Thursday, 8 May 2014 - 14:24
Workers losing independence in workplace: Statistics Netherlands
The portion of workers who claim that they can organize their own work has dropped in the last few years, according to the Central Bureau of Statistics (CBS). Employer independence is especially low among those who have not been in their position long. A survey from the Netherlands Organization for Applied Scientific Research (TNO) and CBS shows that the number of workers who experience independence at their place of work dropped from 61 percent in 2008 to 56 percent in 2013. Independence is measured in how far employees can make decisions for themselves as well as how and when they perform their duties.

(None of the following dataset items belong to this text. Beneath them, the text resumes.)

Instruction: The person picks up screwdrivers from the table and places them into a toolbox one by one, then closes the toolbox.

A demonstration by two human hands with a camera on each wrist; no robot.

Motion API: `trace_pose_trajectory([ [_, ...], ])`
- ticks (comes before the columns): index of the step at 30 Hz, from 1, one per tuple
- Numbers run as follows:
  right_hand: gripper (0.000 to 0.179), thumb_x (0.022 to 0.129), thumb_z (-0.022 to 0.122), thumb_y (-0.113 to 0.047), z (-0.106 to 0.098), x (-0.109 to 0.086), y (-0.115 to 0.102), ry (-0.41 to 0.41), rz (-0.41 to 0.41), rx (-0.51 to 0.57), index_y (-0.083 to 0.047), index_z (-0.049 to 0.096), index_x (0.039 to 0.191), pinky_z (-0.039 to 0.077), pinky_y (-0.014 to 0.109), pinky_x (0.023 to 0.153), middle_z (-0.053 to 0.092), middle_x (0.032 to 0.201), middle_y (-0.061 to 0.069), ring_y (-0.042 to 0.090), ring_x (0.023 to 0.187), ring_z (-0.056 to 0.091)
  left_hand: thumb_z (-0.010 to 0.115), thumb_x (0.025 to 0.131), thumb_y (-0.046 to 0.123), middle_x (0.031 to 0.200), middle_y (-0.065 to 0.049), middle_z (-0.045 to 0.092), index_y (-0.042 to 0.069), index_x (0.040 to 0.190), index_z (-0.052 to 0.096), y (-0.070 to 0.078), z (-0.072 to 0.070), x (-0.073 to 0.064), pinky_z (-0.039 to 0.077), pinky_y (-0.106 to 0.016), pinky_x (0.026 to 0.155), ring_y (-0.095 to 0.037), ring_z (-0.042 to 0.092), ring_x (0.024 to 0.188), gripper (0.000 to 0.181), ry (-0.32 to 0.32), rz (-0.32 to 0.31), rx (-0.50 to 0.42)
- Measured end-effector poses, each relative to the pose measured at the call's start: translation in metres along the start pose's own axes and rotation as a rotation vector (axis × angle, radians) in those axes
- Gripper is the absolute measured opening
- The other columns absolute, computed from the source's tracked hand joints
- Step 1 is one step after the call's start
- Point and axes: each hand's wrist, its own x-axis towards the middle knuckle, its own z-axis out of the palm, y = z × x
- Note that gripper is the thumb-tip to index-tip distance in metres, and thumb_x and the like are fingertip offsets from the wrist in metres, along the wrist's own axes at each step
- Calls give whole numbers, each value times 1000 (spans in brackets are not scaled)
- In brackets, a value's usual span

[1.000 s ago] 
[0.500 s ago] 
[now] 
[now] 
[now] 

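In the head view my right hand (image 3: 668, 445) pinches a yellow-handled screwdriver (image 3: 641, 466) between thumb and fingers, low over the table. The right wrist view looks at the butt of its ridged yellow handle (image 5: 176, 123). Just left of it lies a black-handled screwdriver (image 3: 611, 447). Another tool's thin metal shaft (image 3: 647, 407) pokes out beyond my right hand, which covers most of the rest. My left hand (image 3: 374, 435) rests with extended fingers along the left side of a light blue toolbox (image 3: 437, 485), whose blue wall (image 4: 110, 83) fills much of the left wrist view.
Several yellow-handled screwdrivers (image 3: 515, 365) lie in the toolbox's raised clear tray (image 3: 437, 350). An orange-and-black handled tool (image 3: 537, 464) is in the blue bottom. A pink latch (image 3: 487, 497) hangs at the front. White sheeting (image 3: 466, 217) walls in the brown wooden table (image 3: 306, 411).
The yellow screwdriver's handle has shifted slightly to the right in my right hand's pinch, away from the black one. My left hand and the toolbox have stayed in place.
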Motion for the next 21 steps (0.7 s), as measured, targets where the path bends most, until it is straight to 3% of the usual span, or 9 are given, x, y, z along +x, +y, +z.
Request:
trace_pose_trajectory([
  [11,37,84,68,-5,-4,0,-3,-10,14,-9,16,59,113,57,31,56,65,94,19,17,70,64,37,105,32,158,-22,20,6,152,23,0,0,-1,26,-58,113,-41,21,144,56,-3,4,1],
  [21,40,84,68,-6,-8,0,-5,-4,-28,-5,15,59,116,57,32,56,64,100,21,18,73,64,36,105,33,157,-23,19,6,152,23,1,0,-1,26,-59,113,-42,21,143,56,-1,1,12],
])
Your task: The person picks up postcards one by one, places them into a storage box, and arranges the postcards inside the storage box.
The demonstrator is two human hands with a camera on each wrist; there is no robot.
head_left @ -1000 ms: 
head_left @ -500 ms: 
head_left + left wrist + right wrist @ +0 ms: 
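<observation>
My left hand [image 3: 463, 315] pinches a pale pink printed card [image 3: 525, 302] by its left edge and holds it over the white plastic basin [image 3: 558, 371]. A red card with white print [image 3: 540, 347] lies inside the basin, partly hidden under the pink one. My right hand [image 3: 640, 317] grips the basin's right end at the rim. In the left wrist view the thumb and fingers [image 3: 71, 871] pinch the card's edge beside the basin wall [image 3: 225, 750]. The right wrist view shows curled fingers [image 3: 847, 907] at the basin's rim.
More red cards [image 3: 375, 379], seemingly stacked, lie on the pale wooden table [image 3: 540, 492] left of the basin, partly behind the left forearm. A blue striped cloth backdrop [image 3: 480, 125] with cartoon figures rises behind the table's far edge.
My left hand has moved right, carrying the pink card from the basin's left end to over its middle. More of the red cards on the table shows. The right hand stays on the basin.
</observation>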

According to earlier TNO research, workers with more independence had less burn-out complaints than those who did not, independent workers also increased the innovation power in organizations. Independence dropped the most among workers who have not been employed at their place of work for very long (maximum three years). In 2013, independence among this group was 45 percent, against 56 percent in 2008. This decrease is partially influenced by the number of new employees with flexible working relations. These can organize their work less independently than employees with a steady working relationship. This survey found a similar trend amongst almost all business sectors, bar the building industry, the information and comunication industry and financial institutions. In the building sector, the results went hand in hand with a decreasing number of employees with an executive position. In the financial sector, more employees came in with degrees.